[EXERCISE REQUIREMENTS]
Output the lines below exactly, please, from the first line until the line with "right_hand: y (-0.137", counting both.

◇ ◇ ◇ ◇

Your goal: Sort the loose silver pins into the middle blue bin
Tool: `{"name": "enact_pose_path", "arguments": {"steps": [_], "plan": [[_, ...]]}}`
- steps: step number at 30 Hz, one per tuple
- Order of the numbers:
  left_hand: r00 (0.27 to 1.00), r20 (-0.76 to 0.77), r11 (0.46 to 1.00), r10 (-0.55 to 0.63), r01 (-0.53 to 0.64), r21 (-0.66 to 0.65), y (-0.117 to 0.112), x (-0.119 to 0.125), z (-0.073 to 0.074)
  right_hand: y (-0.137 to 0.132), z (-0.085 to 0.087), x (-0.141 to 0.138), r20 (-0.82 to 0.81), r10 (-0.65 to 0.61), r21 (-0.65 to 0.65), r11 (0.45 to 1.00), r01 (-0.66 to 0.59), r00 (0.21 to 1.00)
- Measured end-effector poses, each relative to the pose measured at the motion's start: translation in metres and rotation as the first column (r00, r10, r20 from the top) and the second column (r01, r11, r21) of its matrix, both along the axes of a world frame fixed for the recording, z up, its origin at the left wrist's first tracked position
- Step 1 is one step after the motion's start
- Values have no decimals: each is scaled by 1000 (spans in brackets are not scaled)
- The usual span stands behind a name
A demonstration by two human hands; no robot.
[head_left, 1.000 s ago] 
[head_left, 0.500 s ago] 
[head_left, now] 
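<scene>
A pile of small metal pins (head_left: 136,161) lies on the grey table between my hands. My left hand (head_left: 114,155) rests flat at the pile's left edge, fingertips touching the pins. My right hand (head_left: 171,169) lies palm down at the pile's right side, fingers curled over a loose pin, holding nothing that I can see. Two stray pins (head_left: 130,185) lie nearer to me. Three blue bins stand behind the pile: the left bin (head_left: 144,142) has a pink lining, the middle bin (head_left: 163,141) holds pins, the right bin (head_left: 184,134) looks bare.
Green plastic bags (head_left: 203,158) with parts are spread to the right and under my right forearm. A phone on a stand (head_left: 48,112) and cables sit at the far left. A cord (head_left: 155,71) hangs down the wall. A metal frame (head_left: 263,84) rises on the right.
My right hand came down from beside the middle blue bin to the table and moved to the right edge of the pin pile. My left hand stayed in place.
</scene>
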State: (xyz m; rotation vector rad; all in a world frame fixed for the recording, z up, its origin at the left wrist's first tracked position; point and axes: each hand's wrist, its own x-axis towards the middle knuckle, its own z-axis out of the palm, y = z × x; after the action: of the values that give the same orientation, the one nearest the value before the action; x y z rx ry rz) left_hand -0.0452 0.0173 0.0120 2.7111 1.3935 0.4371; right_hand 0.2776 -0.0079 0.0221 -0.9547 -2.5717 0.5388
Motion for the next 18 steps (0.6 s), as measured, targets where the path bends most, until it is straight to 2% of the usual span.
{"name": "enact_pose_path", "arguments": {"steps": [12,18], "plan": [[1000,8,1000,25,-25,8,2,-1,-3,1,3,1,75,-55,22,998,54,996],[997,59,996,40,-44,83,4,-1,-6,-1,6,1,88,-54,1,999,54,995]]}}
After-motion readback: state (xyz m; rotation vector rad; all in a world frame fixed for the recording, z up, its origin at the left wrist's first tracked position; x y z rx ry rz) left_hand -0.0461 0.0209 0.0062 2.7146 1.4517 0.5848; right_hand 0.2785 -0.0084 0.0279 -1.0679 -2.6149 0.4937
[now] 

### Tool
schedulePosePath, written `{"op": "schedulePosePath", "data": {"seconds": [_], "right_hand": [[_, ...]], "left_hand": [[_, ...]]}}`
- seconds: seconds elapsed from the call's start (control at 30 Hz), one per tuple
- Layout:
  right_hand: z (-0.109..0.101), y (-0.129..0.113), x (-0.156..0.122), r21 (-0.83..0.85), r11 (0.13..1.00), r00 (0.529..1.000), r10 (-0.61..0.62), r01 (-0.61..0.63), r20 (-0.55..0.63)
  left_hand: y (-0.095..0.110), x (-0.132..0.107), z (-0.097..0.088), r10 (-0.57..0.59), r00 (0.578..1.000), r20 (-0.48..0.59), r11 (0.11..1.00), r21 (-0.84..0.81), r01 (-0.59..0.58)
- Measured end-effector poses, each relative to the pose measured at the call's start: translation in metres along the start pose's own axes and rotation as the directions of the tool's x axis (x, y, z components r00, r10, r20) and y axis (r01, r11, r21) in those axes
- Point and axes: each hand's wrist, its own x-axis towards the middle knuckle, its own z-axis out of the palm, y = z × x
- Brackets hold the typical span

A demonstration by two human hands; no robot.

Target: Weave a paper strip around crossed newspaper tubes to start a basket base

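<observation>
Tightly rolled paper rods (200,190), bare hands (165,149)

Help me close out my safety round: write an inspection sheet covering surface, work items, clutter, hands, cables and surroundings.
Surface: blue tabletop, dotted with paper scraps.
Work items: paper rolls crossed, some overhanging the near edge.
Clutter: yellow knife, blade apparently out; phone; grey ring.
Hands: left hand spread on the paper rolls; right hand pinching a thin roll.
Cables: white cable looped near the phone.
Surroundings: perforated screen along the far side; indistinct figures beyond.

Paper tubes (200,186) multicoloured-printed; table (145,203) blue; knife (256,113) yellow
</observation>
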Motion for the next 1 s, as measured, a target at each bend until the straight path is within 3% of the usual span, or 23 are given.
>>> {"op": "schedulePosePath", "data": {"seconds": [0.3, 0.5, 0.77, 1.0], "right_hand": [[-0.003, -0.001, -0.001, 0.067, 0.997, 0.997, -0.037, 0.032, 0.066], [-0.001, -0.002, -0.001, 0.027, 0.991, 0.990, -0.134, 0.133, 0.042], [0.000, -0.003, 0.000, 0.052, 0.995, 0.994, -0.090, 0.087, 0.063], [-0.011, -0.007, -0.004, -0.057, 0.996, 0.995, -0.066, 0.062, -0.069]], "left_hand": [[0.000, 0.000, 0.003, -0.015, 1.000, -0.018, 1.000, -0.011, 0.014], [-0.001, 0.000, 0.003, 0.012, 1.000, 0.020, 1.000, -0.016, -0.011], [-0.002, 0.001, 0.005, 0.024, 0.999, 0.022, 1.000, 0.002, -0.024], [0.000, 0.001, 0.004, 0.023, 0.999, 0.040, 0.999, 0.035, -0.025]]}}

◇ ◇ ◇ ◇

[RESPONSE TO THIS EXERCISE]
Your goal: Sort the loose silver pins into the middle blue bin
Tool: `{"name": "enact_pose_path", "arguments": {"steps": [_], "plan": [[_, ...]]}}`
- steps: step number at 30 Hz, one per tuple
- Order of the numbers:
  left_hand: r00 (0.27 to 1.00), r20 (-0.76 to 0.77), r11 (0.46 to 1.00), r10 (-0.55 to 0.63), r01 (-0.53 to 0.64), r21 (-0.66 to 0.65), y (-0.117 to 0.112), x (-0.119 to 0.125), z (-0.073 to 0.074)
  right_hand: y (-0.137 to 0.132), z (-0.085 to 0.087), x (-0.141 to 0.138), r20 (-0.82 to 0.81), r10 (-0.65 to 0.61), r21 (-0.65 to 0.65), r11 (0.45 to 1.00), r01 (-0.66 to 0.59), r00 (0.21 to 1.00)

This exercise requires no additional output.